Композиция «Цветов зла» напоминает композицию эпоса Данте, с той, однако, разницей, что в ней отсутствует Чистилище, Рай и небесная ипостась возлюбленной. Им нет больше места. Зато в преизбытке имеются искус, томление и изнеможение, каких поэзия ещё не знала. В агонии Бодлера зарождается тело современной поэзии. Эта телесность рождается ценой «смерти бога». Христианская Церковь есть Тело Христа. Церковь Бунта есть Тело Богоутраты. Поэзия властно требует устранения «я», подавления в нем каких-либо навыков обиходного языка. Входя в стихию поэтического становления, оно уступает место экстатической изнанке слова, своего рода пра-речи, в которой должна раскрыться подлинность мира. Подлинность, заступившая место богов, разворачивает мизансцену отсутствия: голос поэта дотягивается поверх голов смертных к Олимпу бессмертных. Искажённое судорогой лицо Бодлера, заходящегося в нечленораздельном вопле, истощение и истребление смысла того, у кого нет больше имени, но кто продолжает апеллировать к истинной сущности языка. Место Бога занимает язык. Отныне действенность поэзии, её пафос будет заключаться в покушении на границы языка, в пребывании на границе. Как если бы была ещё жива вера в некое «по ту сторону» языка. Поэт остаётся в границах банального, если не научится не только испытывать эти границы, но и делить их между собой и Другим. Точнее, разделять эту границу самим собой: быть ею. Но что если смысл как таковой сам есть частный случай некоего не-смысла? Что если господствующий веками разум все ещё продолжает присваивать – посредством производства эстетического как формы – событие такого не-смысла? Предоставляя поэзису статус суверенного жеста, удерживая его на безопасном расстоянии, отчуждая это расстояние в свою пользу? Так или иначе, смысл, чьим метонимическим замещением выступают «глубина», «тайна», «сакральное», всегда уже предполагается. Поэзия продолжает оставаться «иным» разума в горизонте полагания смысла.

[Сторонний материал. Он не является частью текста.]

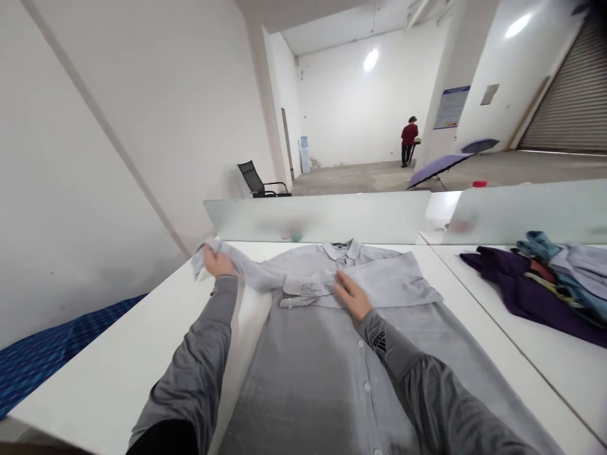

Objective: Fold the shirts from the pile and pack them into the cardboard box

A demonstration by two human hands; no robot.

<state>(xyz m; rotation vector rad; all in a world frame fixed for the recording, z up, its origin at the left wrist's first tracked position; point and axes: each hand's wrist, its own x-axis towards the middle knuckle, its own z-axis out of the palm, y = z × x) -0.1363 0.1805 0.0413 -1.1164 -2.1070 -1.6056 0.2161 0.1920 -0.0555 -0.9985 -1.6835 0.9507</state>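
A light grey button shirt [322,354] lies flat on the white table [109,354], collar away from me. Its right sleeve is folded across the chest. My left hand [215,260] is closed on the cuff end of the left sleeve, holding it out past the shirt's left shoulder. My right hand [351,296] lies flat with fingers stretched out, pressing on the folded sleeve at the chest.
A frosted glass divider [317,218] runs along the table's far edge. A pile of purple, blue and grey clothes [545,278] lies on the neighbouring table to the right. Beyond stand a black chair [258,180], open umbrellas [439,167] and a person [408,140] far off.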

Бодлер ищет не исключительных ощущений, а точек наивысшего напряжения мира, точек соприкосновения потустороннего и посюстороннего, где возможен прорыв из одного измерения в другое. Чтобы осуществить этот прорыв, требуется вовсе не отрешение и не безвольное расслабление, но наоборот – максимальная мобилизация всех чувственных способностей. Бодлер ищет предельного, поэтому нарушает границы – морали, нравственности, языка, человеческого. Вожделенный предел рисуется Бодлеру не как нечто этически позитивное, но именно как небытие, как этически индифферентная, пугающая бездна, «тёмная пропасть». Но сама жажда этого предела оказывается у Бодлера настолько сильной, что, не признавая ни препятствий, ни отсрочек, требует немедленного и безусловного удовлетворения – «здесь и теперь».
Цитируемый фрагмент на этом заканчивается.